TASK DESCRIPTION —
Please repeat the lines below, exactly and only, from the one that holds "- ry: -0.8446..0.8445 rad" through the one that holds "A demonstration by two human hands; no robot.".

DATA BLOCK —
Start of Block
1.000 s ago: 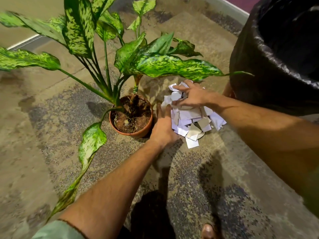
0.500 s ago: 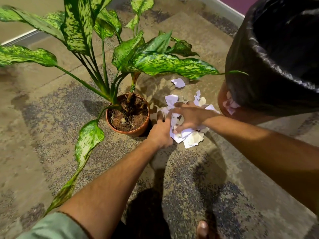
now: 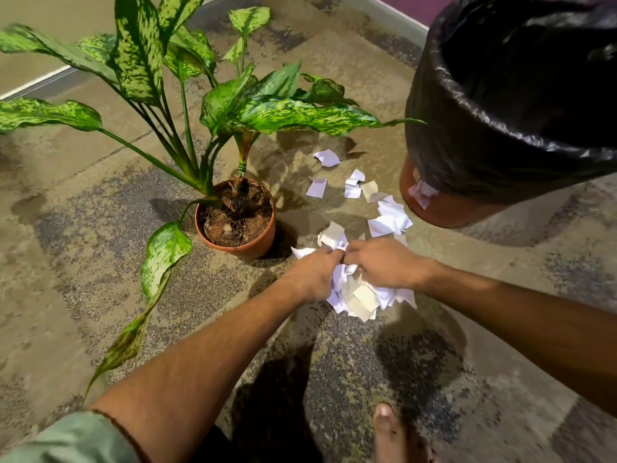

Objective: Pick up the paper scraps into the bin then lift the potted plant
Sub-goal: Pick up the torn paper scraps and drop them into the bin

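Observation:
A bunch of white and cream paper scraps is gathered between my two hands, just above the carpet. My left hand grips it from the left and my right hand from the right. More loose scraps lie scattered on the floor beyond, toward the bin. The potted plant, a terracotta pot with long mottled green leaves, stands left of my hands. The bin, brown with a black liner, stands at the upper right with its mouth open.
Patterned brown and grey carpet covers the floor. A long leaf droops toward me on the left. My bare foot shows at the bottom edge. A skirting line runs along the far left.
My hands have pulled the scrap pile toward me and bunched it up between them. Several scraps stayed behind on the floor near the bin.

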`<control>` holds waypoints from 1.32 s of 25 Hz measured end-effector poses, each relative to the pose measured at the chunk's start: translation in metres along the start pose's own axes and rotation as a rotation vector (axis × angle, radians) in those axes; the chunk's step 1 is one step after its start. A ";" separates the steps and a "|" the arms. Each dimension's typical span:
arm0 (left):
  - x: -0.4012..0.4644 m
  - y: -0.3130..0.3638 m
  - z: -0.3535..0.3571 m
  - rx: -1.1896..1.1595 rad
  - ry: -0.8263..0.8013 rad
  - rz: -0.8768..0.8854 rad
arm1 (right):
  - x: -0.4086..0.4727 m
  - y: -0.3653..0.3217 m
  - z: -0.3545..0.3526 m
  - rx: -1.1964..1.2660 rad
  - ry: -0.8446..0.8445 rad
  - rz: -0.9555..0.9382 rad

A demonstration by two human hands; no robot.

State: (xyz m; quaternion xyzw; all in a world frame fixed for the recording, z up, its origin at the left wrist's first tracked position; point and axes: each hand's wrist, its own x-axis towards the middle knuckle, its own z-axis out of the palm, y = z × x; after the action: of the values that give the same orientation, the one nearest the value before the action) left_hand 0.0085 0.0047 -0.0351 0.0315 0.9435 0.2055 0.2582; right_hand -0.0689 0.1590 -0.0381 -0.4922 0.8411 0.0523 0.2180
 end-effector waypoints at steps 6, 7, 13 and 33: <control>-0.009 -0.001 -0.020 -0.060 0.088 -0.002 | -0.031 0.030 -0.025 0.232 0.016 0.128; -0.010 -0.003 -0.022 -0.056 0.101 -0.024 | -0.035 0.036 -0.030 0.217 0.006 0.146; -0.014 -0.019 -0.020 -0.007 0.039 -0.244 | -0.051 0.066 -0.029 0.139 -0.151 0.291; 0.012 0.011 -0.011 0.030 0.140 -0.106 | -0.067 0.030 -0.037 0.205 0.332 0.347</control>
State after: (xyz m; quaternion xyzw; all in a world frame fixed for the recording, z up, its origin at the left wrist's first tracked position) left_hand -0.0081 0.0129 -0.0282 -0.0291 0.9625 0.1792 0.2017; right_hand -0.0782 0.2169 0.0194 -0.3177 0.9381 -0.0783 0.1136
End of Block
EXERCISE RESULT —
  - ry: -0.8446..0.8445 rad
  - rz: -0.9555..0.9382 rad

A demonstration by two human hands; no robot.

With the answer given, the exercise is closed.